WHAT TO WORK ON:
Which lines below contain "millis"? Pull them out.
DATA SEGMENT below:
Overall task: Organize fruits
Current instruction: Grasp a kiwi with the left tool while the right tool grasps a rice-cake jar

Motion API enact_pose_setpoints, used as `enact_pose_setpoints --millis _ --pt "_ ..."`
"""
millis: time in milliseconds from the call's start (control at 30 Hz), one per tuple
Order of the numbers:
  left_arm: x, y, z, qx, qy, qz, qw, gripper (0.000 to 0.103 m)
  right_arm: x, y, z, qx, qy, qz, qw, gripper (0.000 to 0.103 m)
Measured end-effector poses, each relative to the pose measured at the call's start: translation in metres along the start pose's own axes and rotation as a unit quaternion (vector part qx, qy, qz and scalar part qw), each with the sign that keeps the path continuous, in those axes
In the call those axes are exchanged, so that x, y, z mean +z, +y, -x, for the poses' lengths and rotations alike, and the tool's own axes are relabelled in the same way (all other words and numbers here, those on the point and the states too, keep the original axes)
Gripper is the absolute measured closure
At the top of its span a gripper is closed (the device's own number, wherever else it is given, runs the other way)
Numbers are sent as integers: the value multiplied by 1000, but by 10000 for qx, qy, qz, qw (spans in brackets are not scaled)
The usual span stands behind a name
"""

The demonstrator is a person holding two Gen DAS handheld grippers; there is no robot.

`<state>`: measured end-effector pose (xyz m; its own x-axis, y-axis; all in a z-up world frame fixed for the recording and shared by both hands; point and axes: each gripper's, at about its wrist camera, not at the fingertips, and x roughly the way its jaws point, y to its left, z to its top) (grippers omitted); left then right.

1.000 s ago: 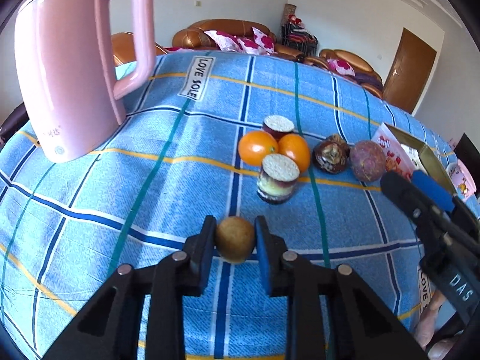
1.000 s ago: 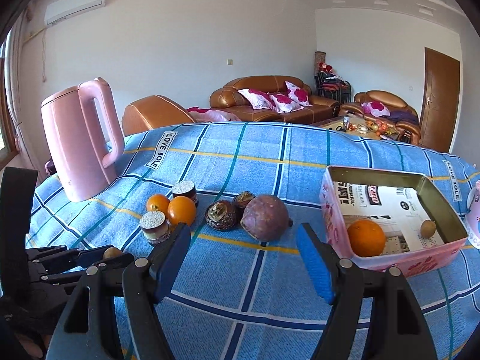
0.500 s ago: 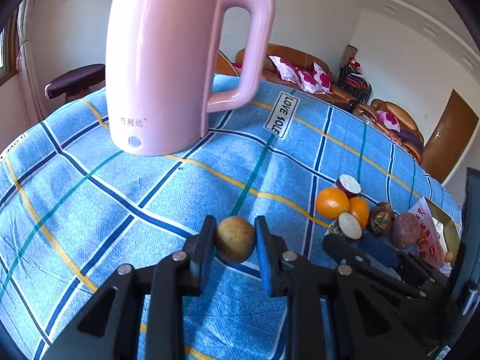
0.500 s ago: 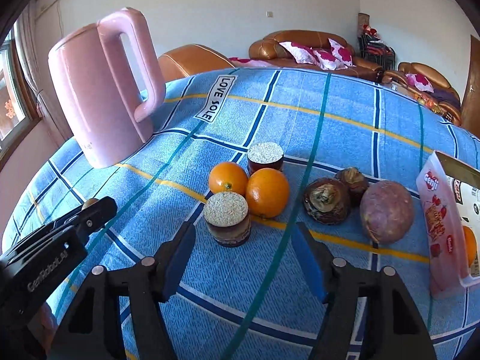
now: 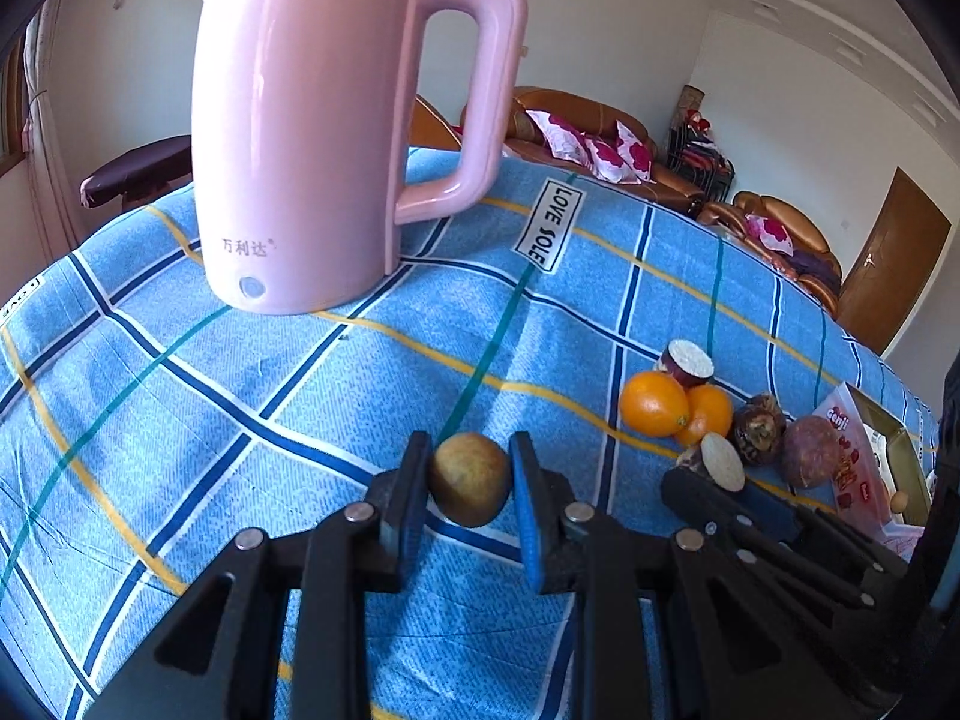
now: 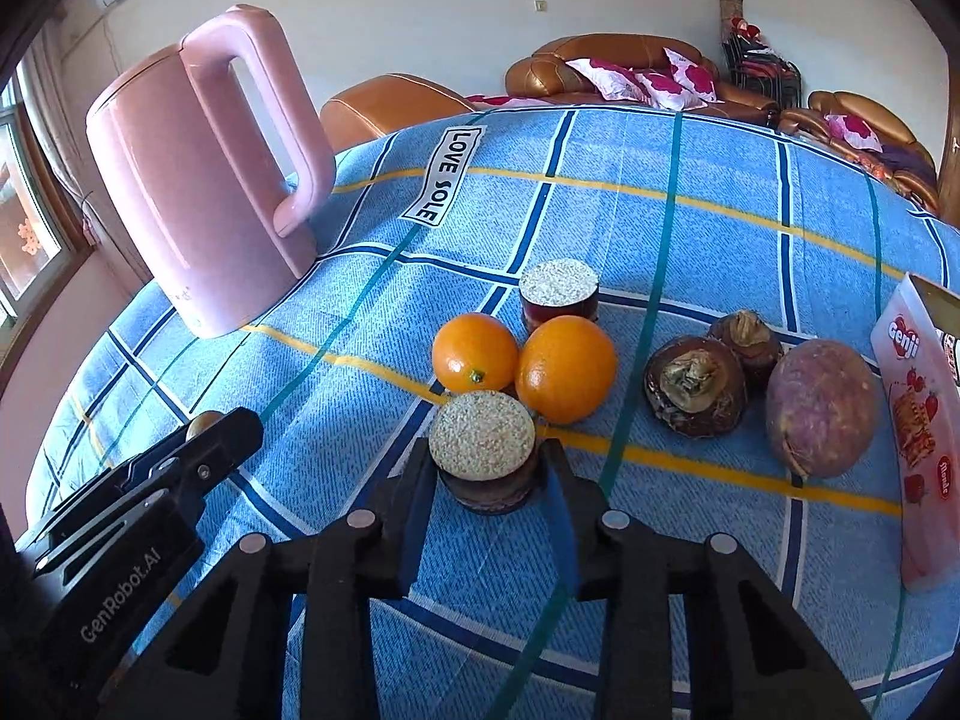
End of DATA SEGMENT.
EXERCISE OUTPUT:
Motion API enact_pose_setpoints, used as `enact_pose_setpoints --millis _ --pt "_ ..."`
millis: time in milliseconds from the call's start (control at 30 Hz), one per tuple

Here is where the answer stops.